Kinshasa : le lavage automobile, un gagne-pain pour des milliers de jeunes

Sous le soleil de Kinshasa, l’eau ruisselle sur les carrosseries tandis que les jets de lavage éclaboussent le bitume. Le long des grandes artères, sur les parkings, aux abords des marchés et dans plusieurs quartiers de la capitale, des dizaines de laveurs de voitures s’affairent quotidiennement. Éponges, seaux d’eau et chiffons à la main, ils redonnent éclat et propreté aux véhicules qui se succèdent tout au long de la journée.
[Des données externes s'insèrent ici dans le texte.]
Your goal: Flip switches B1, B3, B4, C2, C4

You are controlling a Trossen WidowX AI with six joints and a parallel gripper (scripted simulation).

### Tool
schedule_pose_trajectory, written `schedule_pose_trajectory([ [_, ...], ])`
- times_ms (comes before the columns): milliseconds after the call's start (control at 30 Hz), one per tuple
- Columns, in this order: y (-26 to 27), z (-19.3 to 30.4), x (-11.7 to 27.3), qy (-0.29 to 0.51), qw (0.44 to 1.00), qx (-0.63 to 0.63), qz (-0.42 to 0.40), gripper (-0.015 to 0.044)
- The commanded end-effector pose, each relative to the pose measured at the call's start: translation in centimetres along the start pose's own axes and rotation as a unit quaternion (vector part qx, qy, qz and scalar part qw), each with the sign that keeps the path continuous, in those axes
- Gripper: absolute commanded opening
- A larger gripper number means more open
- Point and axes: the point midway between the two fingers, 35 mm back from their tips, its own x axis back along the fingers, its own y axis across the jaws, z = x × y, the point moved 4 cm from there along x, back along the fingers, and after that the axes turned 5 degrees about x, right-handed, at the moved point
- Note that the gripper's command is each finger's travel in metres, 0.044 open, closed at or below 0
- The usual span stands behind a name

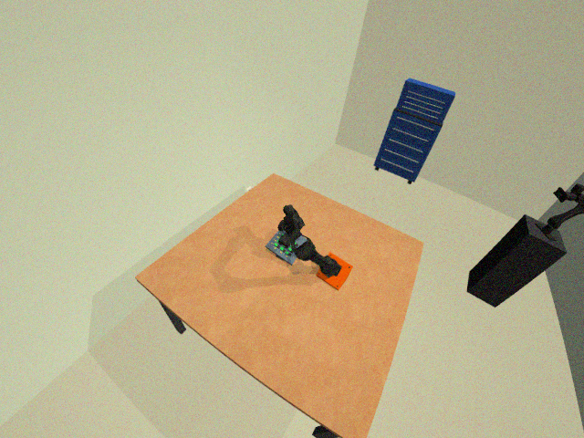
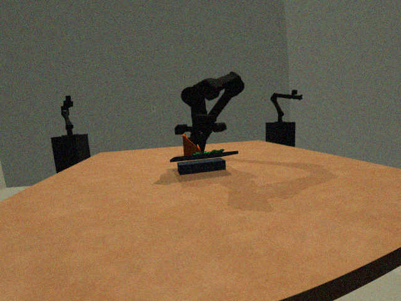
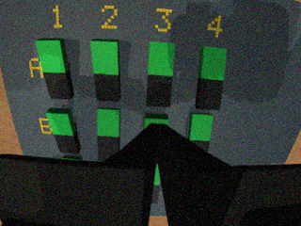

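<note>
The dark grey switch panel (image 1: 271, 246) (image 2: 178, 158) (image 3: 256, 122) sits tilted on a block. Its switches have a green half on the far side and a black half on the near side. In the wrist view, B1 (image 3: 61, 123) and B4 (image 3: 201, 126) show, B4 partly covered. My gripper (image 2: 203, 150) (image 3: 156, 131) is shut and empty, its tips low at B3 (image 3: 156, 116), of which only the green far edge shows. Whether the tips touch it I cannot tell. C2 and C4 are hidden behind the fingers. Which ends are raised is hard to tell.
Row A, with A1 (image 3: 51, 56) and A4 (image 3: 213, 63), lies beyond the tips. B2 (image 3: 108, 123) is just left of the fingers. The block (image 2: 201, 166) carries the panel. The arm's orange base plate (image 1: 343, 277) (image 2: 188, 146) is behind it on the wooden table (image 1: 283, 325) (image 2: 161, 233).
</note>
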Motion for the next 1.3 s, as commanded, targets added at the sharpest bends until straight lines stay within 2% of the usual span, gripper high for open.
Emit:
schedule_pose_trajectory([
  [0,0.02,-0.02,-0.06,-0.001,1.0,-0.003,-0.002,0.0],
  [1267,0.03,-0.04,-0.56,-0.001,1.0,-0.003,-0.002,0.0],
])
Au fil des années, le lavage automobile s’est imposé comme une activité économique à part entière dans la capitale congolaise. Dans un contexte marqué par un taux élevé de chômage et de sous-emploi, notamment chez les jeunes, ce secteur constitue une source de revenus pour de nombreuses familles.
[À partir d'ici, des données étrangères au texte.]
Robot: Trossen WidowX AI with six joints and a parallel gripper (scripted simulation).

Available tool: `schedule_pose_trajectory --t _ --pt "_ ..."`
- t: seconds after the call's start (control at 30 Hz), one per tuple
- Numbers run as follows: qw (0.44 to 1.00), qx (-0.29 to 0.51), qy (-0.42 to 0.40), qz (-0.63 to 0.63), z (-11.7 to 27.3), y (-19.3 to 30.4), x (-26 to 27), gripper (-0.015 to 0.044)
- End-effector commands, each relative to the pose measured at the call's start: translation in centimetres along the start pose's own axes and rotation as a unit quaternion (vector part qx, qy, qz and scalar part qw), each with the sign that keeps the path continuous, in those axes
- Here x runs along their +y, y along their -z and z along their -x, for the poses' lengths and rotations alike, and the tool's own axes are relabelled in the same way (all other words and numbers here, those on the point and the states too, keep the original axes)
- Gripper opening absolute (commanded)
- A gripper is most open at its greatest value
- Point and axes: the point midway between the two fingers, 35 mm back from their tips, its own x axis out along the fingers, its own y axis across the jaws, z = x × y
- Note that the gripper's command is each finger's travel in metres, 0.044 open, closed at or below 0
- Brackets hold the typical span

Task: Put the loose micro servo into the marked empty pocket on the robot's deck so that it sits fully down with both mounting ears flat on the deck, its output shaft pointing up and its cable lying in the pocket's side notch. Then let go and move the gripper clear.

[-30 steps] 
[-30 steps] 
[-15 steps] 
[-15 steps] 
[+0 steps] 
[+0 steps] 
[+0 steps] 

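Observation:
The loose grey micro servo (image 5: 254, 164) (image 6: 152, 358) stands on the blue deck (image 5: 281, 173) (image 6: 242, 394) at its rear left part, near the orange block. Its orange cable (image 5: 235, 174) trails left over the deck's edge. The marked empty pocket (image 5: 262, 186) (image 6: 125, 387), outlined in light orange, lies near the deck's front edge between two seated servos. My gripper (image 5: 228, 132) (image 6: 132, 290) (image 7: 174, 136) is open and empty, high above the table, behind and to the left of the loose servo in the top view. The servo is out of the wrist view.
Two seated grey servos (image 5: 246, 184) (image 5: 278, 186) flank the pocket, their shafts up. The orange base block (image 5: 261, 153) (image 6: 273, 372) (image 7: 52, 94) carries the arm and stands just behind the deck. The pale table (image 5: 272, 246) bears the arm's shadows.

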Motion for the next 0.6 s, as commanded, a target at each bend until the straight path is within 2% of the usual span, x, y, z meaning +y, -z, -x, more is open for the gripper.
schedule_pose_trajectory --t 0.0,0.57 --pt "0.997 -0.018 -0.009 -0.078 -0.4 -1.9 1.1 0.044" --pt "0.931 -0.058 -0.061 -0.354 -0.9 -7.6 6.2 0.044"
Qu’ils travaillent dans des stations de lavage aménagées ou sur des sites de fortune, ces opérateurs tirent profit d’une demande croissante de la part des automobilistes soucieux de l’entretien de leurs véhicules. Pour beaucoup, cette activité représente bien plus qu’un simple métier : elle est devenue un moyen de subsistance et une alternative face à la rareté des opportunités d’emploi formel.
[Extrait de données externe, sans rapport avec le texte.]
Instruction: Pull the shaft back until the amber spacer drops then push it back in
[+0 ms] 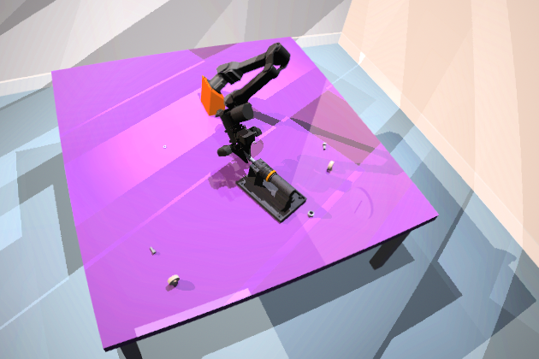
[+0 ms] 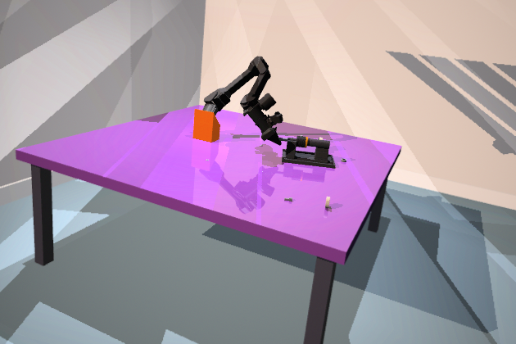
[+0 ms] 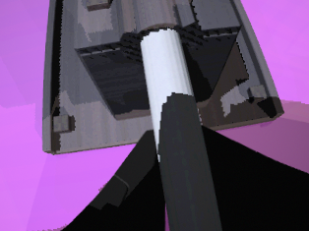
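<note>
My gripper [image 1: 248, 160] [image 2: 280, 142] is shut on the pale shaft [image 3: 167, 67], just outside the near support of the dark fixture. In the wrist view a length of bare shaft runs from the fingers into that support. The amber spacer [image 1: 270, 175] [image 2: 306, 141] is up on the shaft line, between dark spacers and the big dark housing block [image 1: 284, 187] [image 2: 320, 143]. Any gap beside it is too small to tell. The wrist view does not show the amber spacer or the far end of the housing.
The fixture's base plate [image 1: 265, 207] [image 3: 98, 132] rests on the purple table [image 1: 134, 197] [image 2: 150, 172]. A nut [image 1: 310, 213] [image 2: 343, 160] lies beyond its far end. A bolt [image 1: 323, 145] and a cream ring [image 1: 330, 165] lie to one side; another bolt [image 1: 152, 250] [image 2: 288, 199] and ring [image 1: 173, 280] [image 2: 328, 202] lie farther off.
</note>
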Tool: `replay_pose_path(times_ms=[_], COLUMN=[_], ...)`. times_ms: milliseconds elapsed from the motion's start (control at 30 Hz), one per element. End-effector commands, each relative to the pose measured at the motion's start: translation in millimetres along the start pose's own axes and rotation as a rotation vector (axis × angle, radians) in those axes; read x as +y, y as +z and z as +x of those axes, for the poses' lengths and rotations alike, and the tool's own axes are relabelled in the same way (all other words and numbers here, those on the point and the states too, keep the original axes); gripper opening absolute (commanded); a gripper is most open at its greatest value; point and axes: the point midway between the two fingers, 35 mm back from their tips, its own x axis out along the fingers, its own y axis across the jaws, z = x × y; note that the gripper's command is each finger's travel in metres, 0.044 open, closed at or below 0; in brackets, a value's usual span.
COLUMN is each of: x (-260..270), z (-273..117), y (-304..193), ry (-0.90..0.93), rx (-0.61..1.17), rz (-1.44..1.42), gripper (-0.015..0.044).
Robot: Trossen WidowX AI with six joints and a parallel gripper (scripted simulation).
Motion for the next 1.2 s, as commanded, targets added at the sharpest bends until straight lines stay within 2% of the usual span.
replay_pose_path(times_ms=[0, 1167], x=[0.5, 0.4], z=[-0.7, -2.8], y=[-0.5, -2.7], ry=[0.004, 0.003], rx=[0.0, 0.0], rz=[-0.003, -0.003], gripper=[0.0, 0.0])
Des générations différentes, mais une même détermination. Pour ces travailleurs, le lavage automobile est avant tout un moyen de préserver leur dignité et de gagner honnêtement leur vie. Chaque voiture lavée représente quelques revenus supplémentaires, un repas pour la famille ou encore les frais de scolarité des enfants.

Dans une capitale où les opportunités d’emploi restent limitées, ces laveurs de véhicules illustrent la capacité de nombreux Kinois à créer leur propre activité et à faire preuve de résilience face aux défis du quotidien.